I trust most people remember the sorrowful and deeply moving sight of Aaron Broussard on Meet the Press last Sunday. I remember listening with shock to Broussard describing the inability of his co-worker (or anyone else for that matter) to save the life of the co-worker's mother, who was trapped in her nursing home. He said:
"The guy who runs this building I'm in, Emergency Management, he's responsible for everything. His mother was trapped in St. Bernard nursing home and every day she called him and said, 'Are you coming, son? Is somebody coming?' and he said, 'Yeah, Mama, somebody's coming to get you.' ... and she drowned Friday night." There is no St. Bernard Nursing Home in Lousianna. There is, however, St. Rita's in both the city and parish of St. Bernard, where
thirty people reportedly died.
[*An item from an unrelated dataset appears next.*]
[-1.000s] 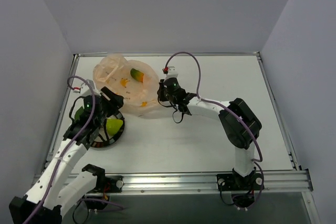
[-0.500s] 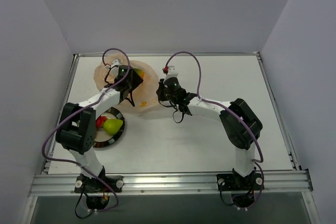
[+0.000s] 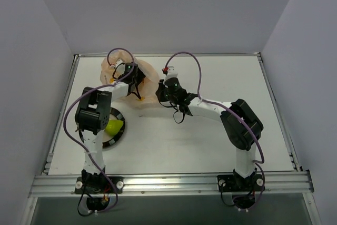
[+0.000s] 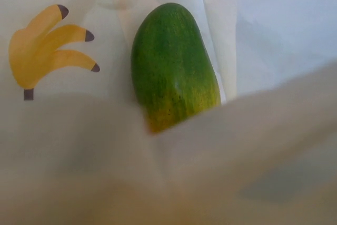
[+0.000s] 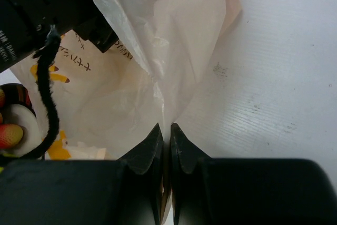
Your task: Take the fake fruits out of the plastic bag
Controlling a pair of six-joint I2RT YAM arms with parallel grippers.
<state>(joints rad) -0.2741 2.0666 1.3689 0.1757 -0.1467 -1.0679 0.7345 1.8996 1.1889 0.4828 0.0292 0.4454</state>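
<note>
The pale orange plastic bag (image 3: 148, 75) lies at the back left of the table. My left gripper (image 3: 135, 78) is pushed into its mouth. In the left wrist view a green mango-like fruit (image 4: 171, 72) lies inside, just ahead, and blurred bag film (image 4: 253, 140) hides my fingers. My right gripper (image 3: 159, 95) is shut on the bag's right edge; its closed tips (image 5: 166, 129) pinch the film (image 5: 174, 40). The yellow-green pear (image 3: 114, 126) lies on the black-rimmed plate (image 3: 118, 138). A red piece (image 5: 10, 135) shows at the left edge of the right wrist view.
The left arm's elbow link (image 3: 93, 111) stands over the plate's left part. A banana print (image 4: 47, 40) marks the bag wall left of the mango. Raised rails run along the table's left and right edges.
My left arm has swung from above the plate up to the bag and gone into its mouth, now covering the mango in the top view. The right gripper has kept its hold on the bag.
</note>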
I think that although Broussard said "St. Bernard nursing home," St. Rita's is at least plausibly the nursing home he was talking about. More after the jump.
First, it's important to establish that Broussard could not have been refering to a genuine nursing home named St. Bernard. I could not find one using either a yellowpages.com search or a search using Myziva.net, which is an online guide to nursing homes searchable by county. In fact, using the Yellowpages.com I could not find a single Saint Bernard Nursing Home in all of LO. Assuming I didn't miss something in my searches, it stands to reason that Broussard was either mistaken about the name or was speaking loosely (i.e. he said "St. Bernard Nursing Home" but meant "a St. Bernard nursing home"). I'm pretty confident that he was either mistaken or speaking loosely given my inability to find a nursing home named St. Bernard Nursing Home. Moreover, I think it's at least plausible that he meant St. Rita's Nursing Home because there is only one other nursing home in the city of St. Bernard (Fernandez Nursing Home) and four other nursing homes in the parish. Also, I should note that none of the other nursing homes in the parish is named after a saint.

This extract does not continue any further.